» Task goal: The answer should match the entries that follow exactly, except that no image appears in it.

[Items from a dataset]

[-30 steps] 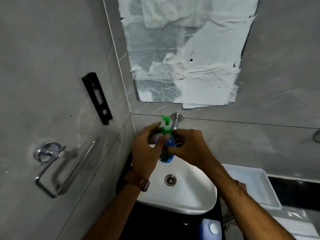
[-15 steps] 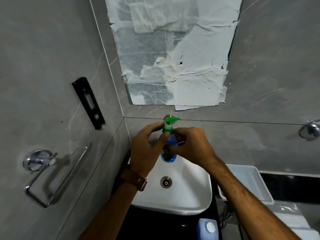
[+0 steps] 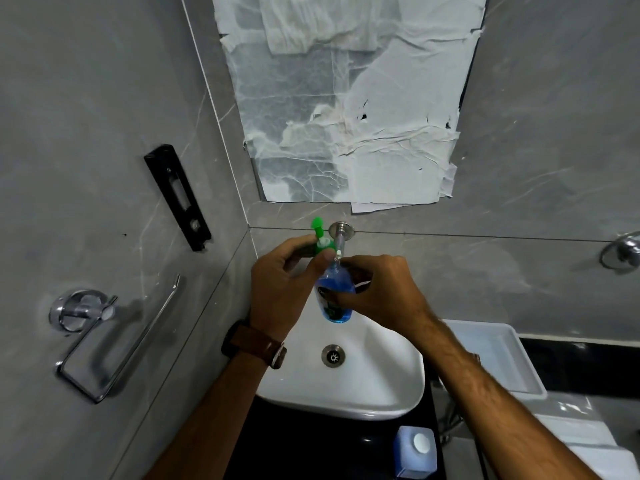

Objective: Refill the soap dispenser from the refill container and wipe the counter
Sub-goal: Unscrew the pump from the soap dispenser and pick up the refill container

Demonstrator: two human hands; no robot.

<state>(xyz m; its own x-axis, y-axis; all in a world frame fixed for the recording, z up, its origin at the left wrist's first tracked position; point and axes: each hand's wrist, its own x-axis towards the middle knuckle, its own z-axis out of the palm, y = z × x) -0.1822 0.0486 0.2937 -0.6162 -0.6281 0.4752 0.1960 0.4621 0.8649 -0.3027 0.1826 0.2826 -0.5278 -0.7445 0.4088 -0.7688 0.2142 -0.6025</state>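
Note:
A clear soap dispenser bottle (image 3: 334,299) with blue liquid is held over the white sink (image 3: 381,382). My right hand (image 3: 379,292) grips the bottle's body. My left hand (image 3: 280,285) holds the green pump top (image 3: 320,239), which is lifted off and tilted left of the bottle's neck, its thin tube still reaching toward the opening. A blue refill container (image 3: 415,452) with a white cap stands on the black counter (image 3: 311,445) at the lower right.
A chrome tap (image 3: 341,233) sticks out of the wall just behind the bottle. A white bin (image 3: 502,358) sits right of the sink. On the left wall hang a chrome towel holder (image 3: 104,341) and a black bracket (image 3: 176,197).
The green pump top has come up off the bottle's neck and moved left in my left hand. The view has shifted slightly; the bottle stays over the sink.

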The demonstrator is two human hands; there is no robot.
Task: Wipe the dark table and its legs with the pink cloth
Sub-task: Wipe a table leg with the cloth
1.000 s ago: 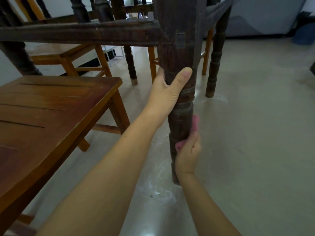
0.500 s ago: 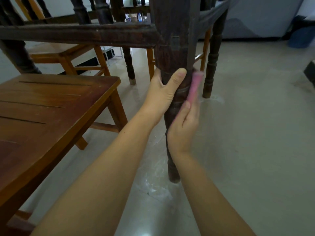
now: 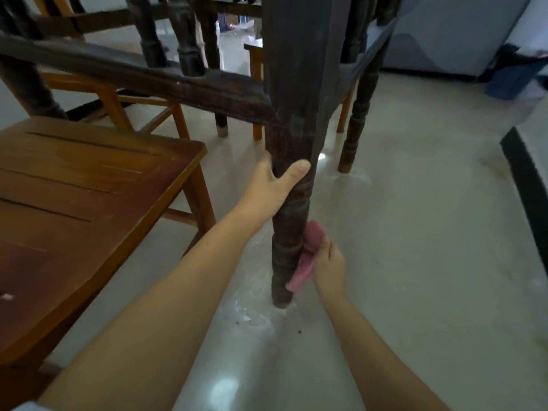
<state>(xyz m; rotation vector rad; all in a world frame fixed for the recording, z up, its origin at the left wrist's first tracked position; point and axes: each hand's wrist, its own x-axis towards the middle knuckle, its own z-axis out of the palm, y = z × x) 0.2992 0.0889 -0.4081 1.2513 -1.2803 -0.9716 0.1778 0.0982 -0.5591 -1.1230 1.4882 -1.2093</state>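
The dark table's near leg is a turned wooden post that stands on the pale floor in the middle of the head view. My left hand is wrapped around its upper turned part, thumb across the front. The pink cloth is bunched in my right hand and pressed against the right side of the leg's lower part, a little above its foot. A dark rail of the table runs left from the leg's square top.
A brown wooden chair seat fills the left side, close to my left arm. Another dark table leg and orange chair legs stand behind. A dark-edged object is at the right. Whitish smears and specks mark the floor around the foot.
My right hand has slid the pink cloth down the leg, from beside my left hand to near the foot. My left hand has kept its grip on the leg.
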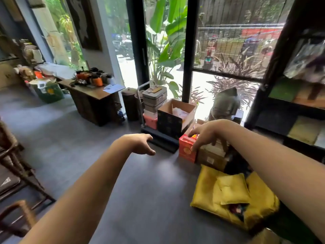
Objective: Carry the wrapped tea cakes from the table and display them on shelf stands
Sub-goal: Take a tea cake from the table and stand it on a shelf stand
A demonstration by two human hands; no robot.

» Answer for the task:
[-30 steps] 
[-15 steps] 
[+0 steps] 

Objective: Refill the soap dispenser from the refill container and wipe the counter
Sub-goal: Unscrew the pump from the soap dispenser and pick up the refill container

Demonstrator: two human hands; no robot.

<state>(xyz m; its own x-axis, y-axis; all in a world frame fixed for the recording, z up, its origin at the left wrist's first tracked position; point and axes: each hand's wrist, its own x-axis towards the middle knuckle, its own z-axis out of the palm, y = z × x) -0.1822 0.0486 0.2937 -0.6162 -0.6281 0.4752 0.1960 0.4621 0.8649 -0.3027 0.1826 0.2826 -0.5278 -0.7445 0.4088 -0.7688 0.2142 -0.6025</state>
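Note:
A clear soap dispenser bottle (image 3: 334,299) with blue liquid is held over the white sink (image 3: 381,382). My right hand (image 3: 379,292) grips the bottle's body. My left hand (image 3: 280,285) holds the green pump top (image 3: 320,239), which is lifted off and tilted left of the bottle's neck, its thin tube still reaching toward the opening. A blue refill container (image 3: 415,452) with a white cap stands on the black counter (image 3: 311,445) at the lower right.
A chrome tap (image 3: 341,233) sticks out of the wall just behind the bottle. A white bin (image 3: 502,358) sits right of the sink. On the left wall hang a chrome towel holder (image 3: 104,341) and a black bracket (image 3: 176,197).
The green pump top has come up off the bottle's neck and moved left in my left hand. The view has shifted slightly; the bottle stays over the sink.
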
The demonstrator is two human hands; there is no robot.
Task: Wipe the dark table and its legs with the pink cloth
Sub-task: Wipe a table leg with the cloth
1.000 s ago: 
0.500 s ago: 
now: 
<state>(xyz m; rotation vector rad; all in a world frame fixed for the recording, z up, its origin at the left wrist's first tracked position; point and axes: each hand's wrist, its own x-axis towards the middle knuckle, its own z-axis out of the palm, y = z × x) 0.2992 0.0889 -0.4081 1.2513 -1.2803 -0.9716 0.1778 0.0982 -0.5591 -1.1230 1.4882 -1.2093</state>
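The dark table's near leg is a turned wooden post that stands on the pale floor in the middle of the head view. My left hand is wrapped around its upper turned part, thumb across the front. The pink cloth is bunched in my right hand and pressed against the right side of the leg's lower part, a little above its foot. A dark rail of the table runs left from the leg's square top.
A brown wooden chair seat fills the left side, close to my left arm. Another dark table leg and orange chair legs stand behind. A dark-edged object is at the right. Whitish smears and specks mark the floor around the foot.
My right hand has slid the pink cloth down the leg, from beside my left hand to near the foot. My left hand has kept its grip on the leg.
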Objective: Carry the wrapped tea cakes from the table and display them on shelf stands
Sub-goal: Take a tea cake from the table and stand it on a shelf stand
A demonstration by two human hands; no robot.

This exercise requires no further response.